Я пообещал читателям «Газеты…» рассказать о странной организации, в которой прослужил лет пять. Организация называлась Дом ассортимента Госплана УССР. Наверно, об этой конторе не стоило бы и вспоминать, но уж очень она характерна для того времени. Подобные учреждения создавались под конкретных людей. Кого-то надо было трудоустроить, но не лишь бы куда, а на директорскую должность. Наверху подумали: что бы такое организовать? Думали, думали и, наконец, придумали.
Слово «дом» в данном случае было преувеличением. Он занимал несколько комнат на первом этаже здания на углу улицы Димитрова и Большой Васильковской, тогда Красноармейской. Персонал конторы работал над расширением и улучшением ассортимента легкой промышленности, но каким образом можно было этот ассортимент расширить и улучшить, не знал никто. Иначе, наверно, улучшил бы и расширил.
После длительной подготовки, командировок, которые стоили дорого, и обмена письмами, который ничего не стоил, проводились так называемые художественные советы - то по фарфоро-фаянсовым изделиям, то по трикотажу, то еще какие-то. Поскольку я был принят на работу в качестве переводчика, то меня считали культурным и советовались со мною, как получше составить тот или иной документ.
- Скажите, Володя, - обратился ко мне пожилой специалист. - Я тут подготовил телеграмму, как по-вашему, хорош текст?
Текст был таким: «Просим представить на худсовет парфюмерную тару с содержимым».
Эти слова глубоко оскорбили мое эстетическое чувство. Что за «тара с содержимым», когда речь идет о шекспировских «ароматах Аравии»? Может, вместо тары сказать флаконы? И вместо какого-то содержимого написать по-человечески - духи? Оказалось, однако, что тара это не только флакон, но и бутылка, и баночка. А содержимое - так уж тем более разное: духи, одеколоны, лосьоны, кремы.
Так я понял, что канцелярский язык, так называемый канцелярит, столь же велик и могуч, как и русский. Только у Пушкина и Чехова получалось складно, а у канцелярской братии - хоть и нескладно, зато прочно и тоже на века. Кстати: в те поры канцелярия украинского не знала совершенно.

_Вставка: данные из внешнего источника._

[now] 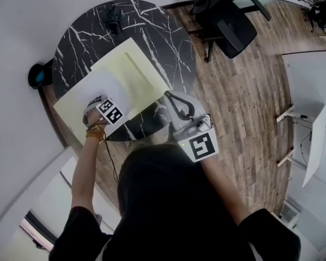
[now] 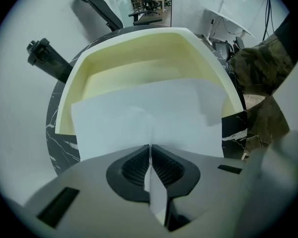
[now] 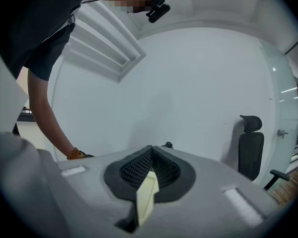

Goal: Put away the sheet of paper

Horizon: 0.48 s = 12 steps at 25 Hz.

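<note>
The round black marble table point(image 1: 152, 31) stands close to a white wall on its left. To its right is open wooden floor point(image 1: 244, 91), with an office chair point(image 1: 228, 20) beyond the far rim. A pale yellow document box point(image 1: 141, 69) lies open on the table, its near-left corner reaching the table's edge. A small black device point(image 1: 113, 18) sits well apart from it on the far marble.

The left gripper point(image 2: 150, 152) points straight down, its jaws pinched on the near edge of the sheet of paper point(image 2: 149, 118). The sheet spreads over the box's hollow, inside its raised walls. The right gripper point(image 3: 150, 155) is closed on a pale yellow edge of the box at its right corner.
</note>
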### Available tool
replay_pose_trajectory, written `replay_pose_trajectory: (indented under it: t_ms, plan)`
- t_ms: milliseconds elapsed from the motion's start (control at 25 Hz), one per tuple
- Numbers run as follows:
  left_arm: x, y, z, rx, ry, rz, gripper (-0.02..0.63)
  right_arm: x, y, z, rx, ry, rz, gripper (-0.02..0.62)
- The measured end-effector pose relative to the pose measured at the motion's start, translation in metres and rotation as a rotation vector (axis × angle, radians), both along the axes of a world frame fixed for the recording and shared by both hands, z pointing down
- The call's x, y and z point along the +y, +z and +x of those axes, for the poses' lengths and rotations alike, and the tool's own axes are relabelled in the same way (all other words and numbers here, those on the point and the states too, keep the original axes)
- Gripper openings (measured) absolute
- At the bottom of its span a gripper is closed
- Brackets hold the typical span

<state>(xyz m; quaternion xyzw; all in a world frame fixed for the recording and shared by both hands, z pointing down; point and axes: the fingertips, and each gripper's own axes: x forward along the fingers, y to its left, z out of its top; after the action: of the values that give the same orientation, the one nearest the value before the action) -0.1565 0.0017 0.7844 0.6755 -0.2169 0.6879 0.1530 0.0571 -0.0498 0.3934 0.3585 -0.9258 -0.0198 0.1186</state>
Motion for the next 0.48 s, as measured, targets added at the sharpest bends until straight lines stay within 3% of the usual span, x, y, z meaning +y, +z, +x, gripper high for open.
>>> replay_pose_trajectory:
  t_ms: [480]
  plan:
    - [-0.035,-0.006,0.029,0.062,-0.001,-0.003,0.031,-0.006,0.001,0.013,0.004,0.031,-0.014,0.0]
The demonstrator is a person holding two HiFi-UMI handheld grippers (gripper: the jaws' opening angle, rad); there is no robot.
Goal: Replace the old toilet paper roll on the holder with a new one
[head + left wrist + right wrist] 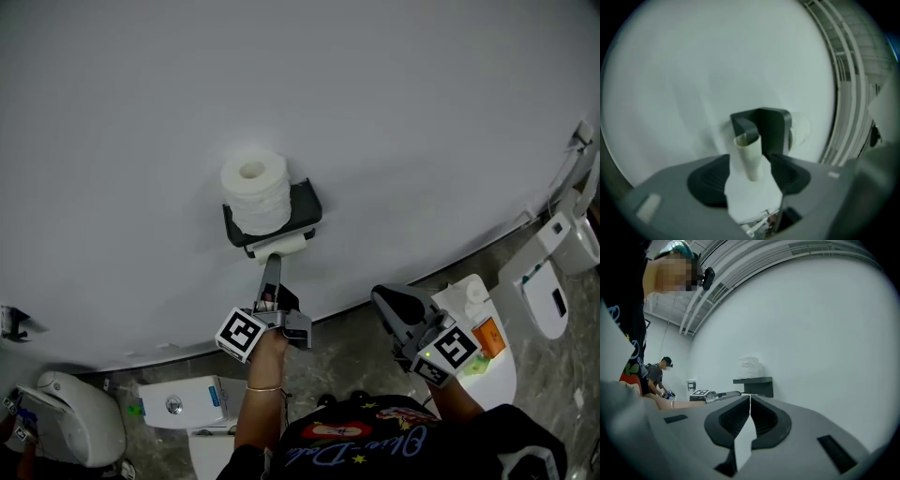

На художественные советы приглашались большие специалисты. Однажды, глядя на фарфоровую статуэтку зайчика, они сказали, что художник изобразил его неправильно. В жизни зайцы не такие, нарушен принцип социалистического реализма. Пригласили зоотехника, он осмотрел представленный на худсовет образец и объяснил художникам, как надо изображать зайцев. Попадись на такой худсовет картина Перова «Охотники на привале», пригласили бы для вынесения решения сотрудника общества охотников и рыболовов. Интересно, кого бы они пригласили на утверждение знаменитой картины Гойя «Казнь защитников Мадрида»?
Как-то на рассмотрение худсовета вынесли стекольные изделия - графины, рюмки, блюда. Среди ваз одна обратила на себя внимание - хрустальная, с яркими желтыми наплывами. Взглянув на них, некая старая художница как бы мимоходом небрежно бросила: «Нарывы». И красивую вазу немедленно забраковали.
Привезли как-то на худсовет меховые изделия, в том числе и элегантно пошитые овечьи тулупы. Через несколько лет точно такие же, но качеством похуже, стали привозить из-за границы. Назывались они дубленками. Те, что привезли на показ и пошили вручную и тоже на показ, были и теплее, и красивее. Помню, я все спрашивал у заводских, почему такие тулупы не идут в массовый пошив, с руками бы оторвали. В ответ несли ахинею насчет того, что нет средств на новые линии пошива, еще чего-то нет. У нас умели шить джинсы, но партия считала их идеологически враждебными. Могли шить красивую обувь, но заводы поставляли некачественную кожу…
Нашей легкой промышленности до уровня парижских домов высокой моды было, как до неба, хотя модельеры у нас были талантливые. Помню, главный художник киевского дома моделей рассказывала, как их пригласили на какую-то международную выставку, а тканей не было. Была одна, но белого цвета. Художники придумали: создадим коллекцию свадебных платьев. И имели оглушительный успех.
Зато работа у сотрудников Дома ассортимента была не пыльная, и если мы на что и жаловались, то, пожалуй, на маленькую зарплату. Половина рабочего времени шла на треп и рассматривание заграничных модных журналов, которые я неизвестно для кого и непонятно зачем переводил.
В Дом ассортимента часто наведывался отставной майор госбезопасности Евгений Иванович. Он давно был на пенсии, но как коммуниста его «прикрепили» к парторганизации Дома. Старик оказался замечательным рассказчиком. Вот уж от кого я наслышался историй о Колыме и Магадане, о поездах с осужденными, которых Евгений Иванович сопровождал из европейской части СССР в дальневосточную. Но это тема для отдельного рассказа.